Kenapa Laki-Laki Korban Kekerasan Seksual Banyak yang Diam? Komnas Perempuan: Sering Tak Dipercaya
Sosial | 2 September 2021, 17:41 WIBJAKARTA, KOMPAS.TV - Kekerasan seksual terhadap laki-laki bukanlah sesuatu yang mustahil terjadi. Namun, kenyataan ini sering kali tak dipercaya oleh masyarakat awam.
Hal ini sebagaimana yang disampaikan Komisioner Komnas Perempuan Siti Aminah Tardi saat menanggapi dugaan kasus perundungan dan pelecehan seksual pada pegawai Komisi Penyiaran Indonesia (KPI) berinisial MS.
Siti mengatakan, banyak laki-laki yang menjadi korban kekerasan seksual tapi lebih memilih diam karena konstruksi pemikiran masyarakat kerap menempatkannya sebagai sosok yang mesti kuat.

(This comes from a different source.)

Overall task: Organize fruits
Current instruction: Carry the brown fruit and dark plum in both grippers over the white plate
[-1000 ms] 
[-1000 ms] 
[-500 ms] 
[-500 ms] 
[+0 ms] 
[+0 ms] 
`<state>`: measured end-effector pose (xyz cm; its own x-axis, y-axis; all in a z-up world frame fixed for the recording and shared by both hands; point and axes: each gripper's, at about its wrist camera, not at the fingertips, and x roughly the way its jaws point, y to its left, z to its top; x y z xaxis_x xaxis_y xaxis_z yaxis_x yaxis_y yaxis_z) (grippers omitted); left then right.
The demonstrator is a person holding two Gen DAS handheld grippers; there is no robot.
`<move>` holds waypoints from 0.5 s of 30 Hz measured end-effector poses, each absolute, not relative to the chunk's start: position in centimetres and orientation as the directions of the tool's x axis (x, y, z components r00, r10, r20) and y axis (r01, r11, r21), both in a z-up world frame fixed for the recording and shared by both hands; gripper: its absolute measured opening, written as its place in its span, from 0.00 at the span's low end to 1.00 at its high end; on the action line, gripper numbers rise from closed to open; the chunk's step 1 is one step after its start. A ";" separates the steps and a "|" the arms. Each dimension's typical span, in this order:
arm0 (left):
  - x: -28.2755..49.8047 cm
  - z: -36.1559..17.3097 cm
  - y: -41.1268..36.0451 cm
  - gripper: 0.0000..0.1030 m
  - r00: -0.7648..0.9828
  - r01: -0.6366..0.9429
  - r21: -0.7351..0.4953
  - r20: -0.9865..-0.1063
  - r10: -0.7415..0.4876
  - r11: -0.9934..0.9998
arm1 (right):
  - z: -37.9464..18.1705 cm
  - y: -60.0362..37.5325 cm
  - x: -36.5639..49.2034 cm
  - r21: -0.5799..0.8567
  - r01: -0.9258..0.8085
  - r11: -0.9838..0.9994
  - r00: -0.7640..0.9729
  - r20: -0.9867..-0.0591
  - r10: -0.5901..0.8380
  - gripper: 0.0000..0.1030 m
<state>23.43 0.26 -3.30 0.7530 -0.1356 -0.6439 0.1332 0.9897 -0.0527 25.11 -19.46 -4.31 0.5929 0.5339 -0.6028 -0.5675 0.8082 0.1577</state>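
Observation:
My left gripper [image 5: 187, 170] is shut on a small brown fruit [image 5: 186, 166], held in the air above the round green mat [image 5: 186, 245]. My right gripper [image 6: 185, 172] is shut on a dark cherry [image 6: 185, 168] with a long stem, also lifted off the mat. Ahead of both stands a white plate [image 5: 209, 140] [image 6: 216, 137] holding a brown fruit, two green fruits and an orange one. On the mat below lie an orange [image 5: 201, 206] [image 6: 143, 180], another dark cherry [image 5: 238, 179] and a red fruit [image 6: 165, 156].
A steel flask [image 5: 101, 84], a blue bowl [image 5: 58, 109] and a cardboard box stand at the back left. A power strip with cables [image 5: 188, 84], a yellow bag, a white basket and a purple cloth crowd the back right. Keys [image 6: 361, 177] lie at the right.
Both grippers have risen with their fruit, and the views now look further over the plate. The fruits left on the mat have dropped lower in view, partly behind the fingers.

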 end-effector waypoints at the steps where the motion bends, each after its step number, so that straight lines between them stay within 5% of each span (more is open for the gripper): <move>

"Dalam masyarakat patriarki laki-laki dikonstruksikan untuk kuat dan tidak cengeng sehingga ketika ia menjadi korban kekerasan seksual akan memilih bungkam," kata Siti, Kamis (2/9/2021).
Baca Juga: Sikap KPI soal Dugaan Pelecehan Seksual yang Viral di Pesan Berantai
Selain itu, dalam pola pikir tersebut, potret laki-laki normal juga sering diidentikan dengan aktivitas seksual yang maskulin, termasuk bercanda dengan nuansa seksual.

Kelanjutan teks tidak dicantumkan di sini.